Here's What Schools Would Normally Be Telling Children About Internet Safety
When our children are at school, they get lots of internet safety education as it is now a legal requirement for schools to provide it.
During the lockdown, we have seen children use the internet more than ever, whether they are learning, playing, or even socialising. To be honest, you’d be hard-pressed to prise them away from some sort of screen now.
Even though there are some fantastic benefits of them being online, there are also a few risks with regards to internet safety. They would normally get this from their teachers at school, however, as we are on lockdown, this isn’t possible at the moment.
So, as a parent, you’re probably keen on a little information and guidance.
What do you need to know?
There are many different types of risks. Some are financial by way of online scams, physical in the form of child grooming and sexual abuse, and also hidden ones that can affect them emotionally, such as bullying and shaming.
Even though they are different, you generally find different levels of intensity and severity, but they are all harmful.
The important thing is; children should be able to come to you and not feel ashamed or judged if they come across anything they are unsure about or anything they find harmful. The earlier you’re made aware, the better.
One of the best ways to combat any form of online abuse is for your children to develop a digital resilience. This means:
* They have a basic understanding that there could be things online that may harm them.
* They understand that help is there if they need it.
* If they come across anything that could potentially be harmful, they take note and learn how to detect it in the future
* If they are subjected to anything, it’s important for them to know that they can recover from it and again, help is there should they need it.
How to go about it
We should constantly be monitoring what our children are doing online anyway, but a great starting point is to ask.
Ask them what they are looking at and why they like to spend so much time on certain websites. The more you ask, the more you’ll learn. You’ll find lots more information on digital resilience on Parent Info.

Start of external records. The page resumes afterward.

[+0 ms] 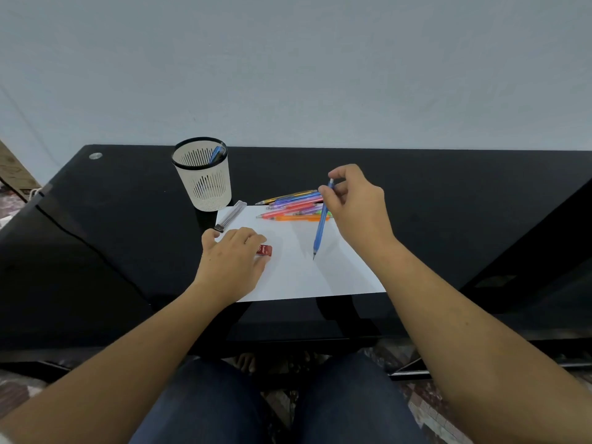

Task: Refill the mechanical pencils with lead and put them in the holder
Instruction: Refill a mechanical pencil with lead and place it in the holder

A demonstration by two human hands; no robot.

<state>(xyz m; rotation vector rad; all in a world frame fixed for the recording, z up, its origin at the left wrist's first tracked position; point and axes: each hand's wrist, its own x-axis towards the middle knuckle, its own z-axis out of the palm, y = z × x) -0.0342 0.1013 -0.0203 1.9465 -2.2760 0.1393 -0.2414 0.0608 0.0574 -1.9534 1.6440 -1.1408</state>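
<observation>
My right hand pinches a blue mechanical pencil near its top, tip pointing down just above a white sheet of paper. My left hand lies on the paper's left part, fingers curled over a small red lead case. Several coloured mechanical pencils lie in a heap at the paper's far edge. A white mesh holder with a black rim stands at the back left, with a blue pencil inside.
A clear lead tube lies between the holder and the paper. The black glass desk has a cable across its left side. The desk's near edge runs just behind my knees.
</observation>
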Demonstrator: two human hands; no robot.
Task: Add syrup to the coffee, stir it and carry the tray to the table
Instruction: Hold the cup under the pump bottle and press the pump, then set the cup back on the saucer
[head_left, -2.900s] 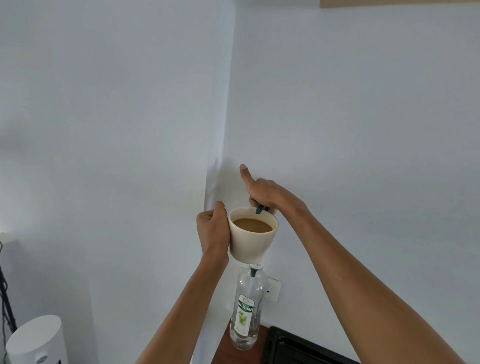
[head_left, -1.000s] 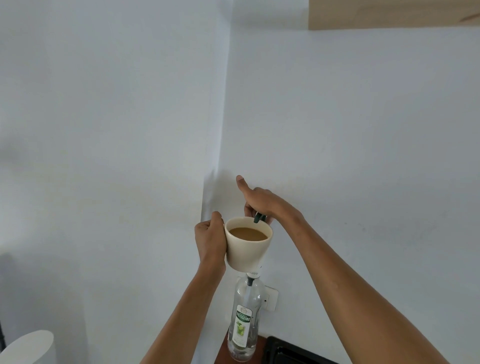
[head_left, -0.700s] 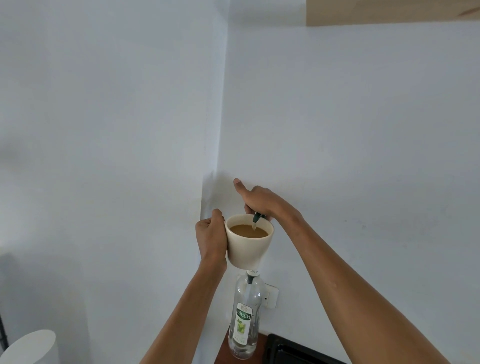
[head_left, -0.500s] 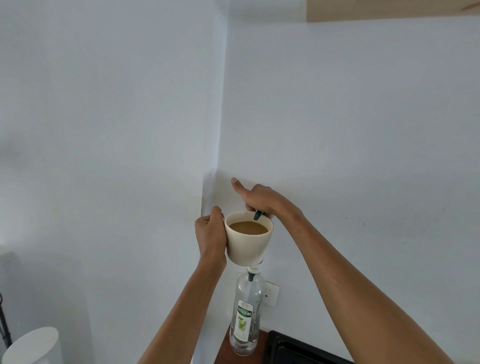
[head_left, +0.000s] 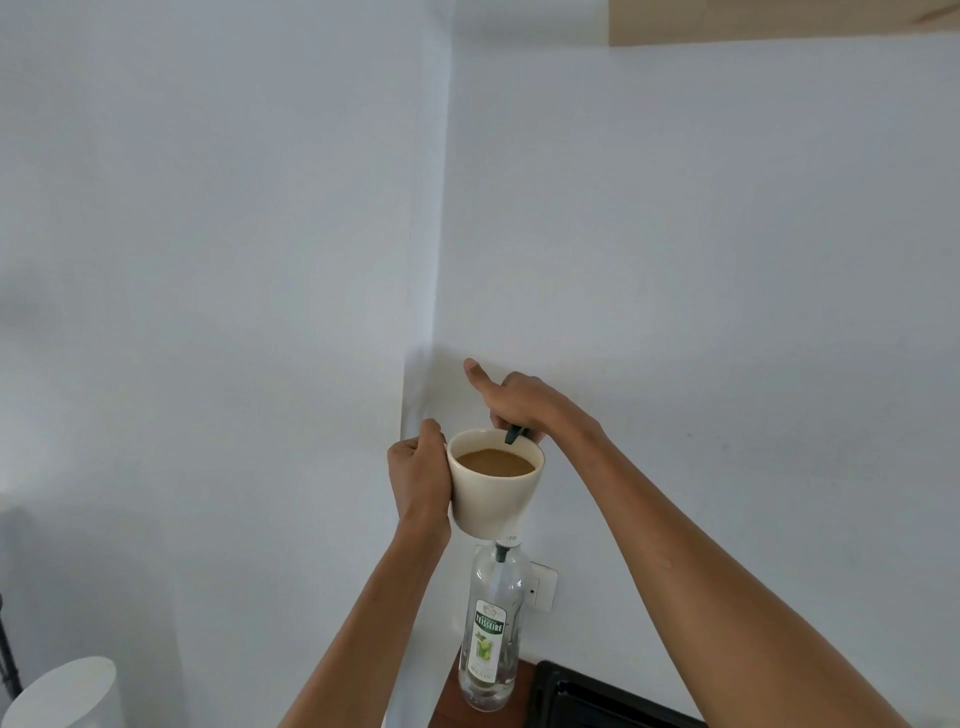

The Be Internet Legends hub on Parent Zone is a fantastic resource that provides a ton of tools for parents to help their children during this lockdown. It is endorsed by the PSHE Association and backed by the government.
It also has strong ties to Google, who helped develop it. This makes sense and is understandable seeing as these children will most likely be major users of the platform in the future.
We’re so used to sharing everything we come across these days, it can sometimes skew what is reasonable to share and what isn’t. It’s down to parents to teach their children what is and what isn’t appropriate to share and the importance of choosing strong passwords and logins and not giving it out online.
If you’re happy for them to share certain content, such as website addresses or a particularly streaming series or programme, that’s totally fine.
As long as they understand that they need to be careful at all times and if in doubt, to ask for your permission or guidance.
Fake news is everywhere we look nowadays and even though we all know about it, it isn’t always obvious to our youngsters. We mentioned online scams earlier being of a financial nature.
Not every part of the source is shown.